From the first line to the last, transcribe the data exactly and skip the pictures.

(Data segment)

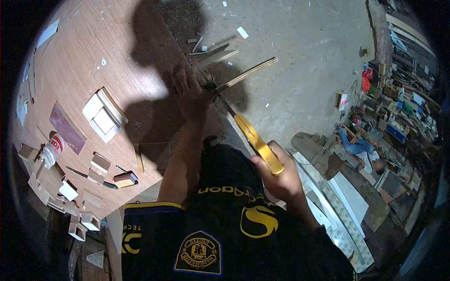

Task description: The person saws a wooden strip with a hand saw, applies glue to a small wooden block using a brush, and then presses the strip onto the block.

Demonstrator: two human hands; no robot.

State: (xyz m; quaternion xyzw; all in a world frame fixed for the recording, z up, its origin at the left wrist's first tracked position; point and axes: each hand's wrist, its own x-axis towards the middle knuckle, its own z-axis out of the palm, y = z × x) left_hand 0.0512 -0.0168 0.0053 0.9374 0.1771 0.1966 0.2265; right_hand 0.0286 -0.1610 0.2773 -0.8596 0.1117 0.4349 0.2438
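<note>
My right hand [281, 175] is wrapped around the yellow handle of a saw [253, 138]. Its dark, narrow blade runs up and left toward my left hand [191, 96]. That hand presses down at the table's edge in shadow, fingers forward, over the near end of a thin wooden strip [251, 72]. The strip sticks out past the edge above the floor, and the blade meets it close to my thumb. Exactly how my fingers sit on the strip is hard to see in the dark.
On the wooden table [136, 56] lie a stack of pale panels [105, 114], a reddish-brown plate [67, 127], a white and red container [53, 149], and several small wooden boxes [89, 220]. Wood offcuts [215, 58] lie on the floor. A person [361, 150] is among clutter at right, near long boards [335, 210].
</note>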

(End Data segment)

Output:
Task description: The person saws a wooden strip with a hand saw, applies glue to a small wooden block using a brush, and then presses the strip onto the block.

Demonstrator: two human hands; no robot.

State: (xyz m; quaternion xyzw; all in a world frame fixed for the recording, z up, its origin at the left wrist's first tracked position; point and axes: each hand's wrist, its own x-axis towards the middle knuckle, its own z-axis out of the palm, y = z × x) left_hand 0.0512 -0.0168 0.0053 0.9374 0.1771 0.1966 0.2265; right_hand 0.0286 -0.1610 0.2773 -0.8596 0.1117 0.4349 0.2438
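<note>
My right hand [281, 175] is wrapped around the yellow handle of a saw [253, 138]. Its dark, narrow blade runs up and left toward my left hand [191, 96]. That hand presses down at the table's edge in shadow, fingers forward, over the near end of a thin wooden strip [251, 72]. The strip sticks out past the edge above the floor, and the blade meets it close to my thumb. Exactly how my fingers sit on the strip is hard to see in the dark.
On the wooden table [136, 56] lie a stack of pale panels [105, 114], a reddish-brown plate [67, 127], a white and red container [53, 149], and several small wooden boxes [89, 220]. Wood offcuts [215, 58] lie on the floor. A person [361, 150] is among clutter at right, near long boards [335, 210].
</note>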

This exercise has been completed.